– Как имя той святой? – спросил он. – Той, из Лурда?
– Святая Одетта? Погоди, нет. Святая Бернадетта.
– Не очень-то многому мы научились.
– Да. Выпей еще глоток.
Адамберг послушно выпил, поставил стакан на стол и посмотрел на брата.
– Тем летом мама решила не делать остановку в Бенежаке, а поехать прямиком в Лурд, а на обратонм пути пройти пешком шесть-семь километров. У нее были какие-то дела в одном глухом уголке. Когда мы ехали на машине, она объяснила, что он находится в стороне от дороги. Ты и этого не помнишь?
– Нет.
– Там, в стороне от дороги, – продолжал Рафаэль, – на пригорке, на краю луга, стояла старая каменная голубятня, маленькая, метра два в диаметре или около того. Дверь и окошки были замурованы кирпичом, кроме одного. Это я и сам видел.
– И?.. Что мать забыла на этой голубятне?
– Там жила женщина.

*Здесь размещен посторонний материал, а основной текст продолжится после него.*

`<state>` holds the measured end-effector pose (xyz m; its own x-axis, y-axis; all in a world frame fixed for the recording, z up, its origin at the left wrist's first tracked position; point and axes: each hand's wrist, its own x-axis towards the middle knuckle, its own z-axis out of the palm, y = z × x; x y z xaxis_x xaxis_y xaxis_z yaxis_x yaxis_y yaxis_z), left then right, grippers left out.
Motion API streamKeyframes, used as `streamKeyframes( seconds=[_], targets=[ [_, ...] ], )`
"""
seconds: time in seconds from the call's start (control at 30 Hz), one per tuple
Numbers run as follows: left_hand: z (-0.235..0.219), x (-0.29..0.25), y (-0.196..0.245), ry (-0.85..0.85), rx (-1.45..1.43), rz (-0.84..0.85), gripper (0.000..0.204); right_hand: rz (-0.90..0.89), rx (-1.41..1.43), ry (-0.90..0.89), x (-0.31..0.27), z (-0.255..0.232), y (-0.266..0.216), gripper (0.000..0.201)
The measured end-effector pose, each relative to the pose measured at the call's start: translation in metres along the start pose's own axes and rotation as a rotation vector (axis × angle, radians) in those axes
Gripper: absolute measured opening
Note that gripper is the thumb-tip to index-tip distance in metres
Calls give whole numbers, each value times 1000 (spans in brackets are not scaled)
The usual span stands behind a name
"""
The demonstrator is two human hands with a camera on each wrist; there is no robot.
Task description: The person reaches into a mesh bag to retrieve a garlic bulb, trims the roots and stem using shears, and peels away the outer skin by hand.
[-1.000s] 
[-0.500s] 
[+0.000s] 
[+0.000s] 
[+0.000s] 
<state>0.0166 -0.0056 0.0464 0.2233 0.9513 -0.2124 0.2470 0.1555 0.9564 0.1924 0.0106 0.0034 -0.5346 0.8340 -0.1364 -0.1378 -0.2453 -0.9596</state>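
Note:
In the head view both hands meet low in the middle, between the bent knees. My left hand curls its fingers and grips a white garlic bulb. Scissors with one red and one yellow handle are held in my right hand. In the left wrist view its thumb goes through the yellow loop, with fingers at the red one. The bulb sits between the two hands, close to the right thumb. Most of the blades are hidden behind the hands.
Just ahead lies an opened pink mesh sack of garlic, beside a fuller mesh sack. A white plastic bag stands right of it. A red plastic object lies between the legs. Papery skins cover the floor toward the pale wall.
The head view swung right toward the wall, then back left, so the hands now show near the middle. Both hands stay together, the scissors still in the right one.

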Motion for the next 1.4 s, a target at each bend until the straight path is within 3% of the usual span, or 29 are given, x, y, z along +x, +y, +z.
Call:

Не выходила оттуда уже почти пять лет.
– Ты хочешь сказать, что она находилась там постоянно, круглые сутки?
– Да.
– Но как она выживала?
– Благодаря милосердию тех, кто брал на себя труд подниматься туда и через маленькое окошко передавать ей воду и пищу. А еще солому, чтобы прикрывать экскременты. Мать как раз и остановилась для того, чтобы отнести ей еду. Местные жители считали отшельницу святой заступницей, как в старые времена. Префект не решался принять меры.
– Не могу поверить, Рафаэль.
– Ты не хочешь поверить, Жан-Батист.
– Но что она там делала? Кто ее там закрыл?
– Я тебе толкую о том, что эта женщина по собственной воле заточила себя там на всю жизнь. Как в старые времена.
– То есть раньше некоторые женщины так и поступали?
– Многие женщины – в Средние века и вплоть до шестнадцатого века. Их называли отшельницами, или затворницами.
Адамберг застыл, подняв руку, и не донес стакан до рта.
– Так вот, отшельницами, – повторил Рафаэль. – Некоторые из них прожили в своих темных норах по пятьдесят лет. Волосы у них отрастали, как шерсть диких зверей, и в них копошились насекомые, ногти напоминали когти и были такими длинными, что закручивались штопором, кожа покрывалась толстым слоем грязи, тело воняло невыносимо, подстилкой им служили гниющие продукты и экскременты. Вот ее-то ты и видел – последнюю отшельницу наших времен – там, на лугу Альбре.
– Никогда я ее не видел! Мать не позволила бы мне смотреть на такое!
– Ты прав. Не дойдя десятка метров до голубятни, она велела нам остановиться и подождать ее. Но ведь это было так таинственно, правда? Ты тихонько прокрался следом за ней и, когда она повернула назад, у нее за спиной в несколько прыжков, как заяц, доскакал до стены, вскарабкался на камень и заглянул в окошко. Все это продолжалось минуту, от силы две. Потом ты завопил. Завопил от ужаса, завопил словно безумный. И потерял сознание.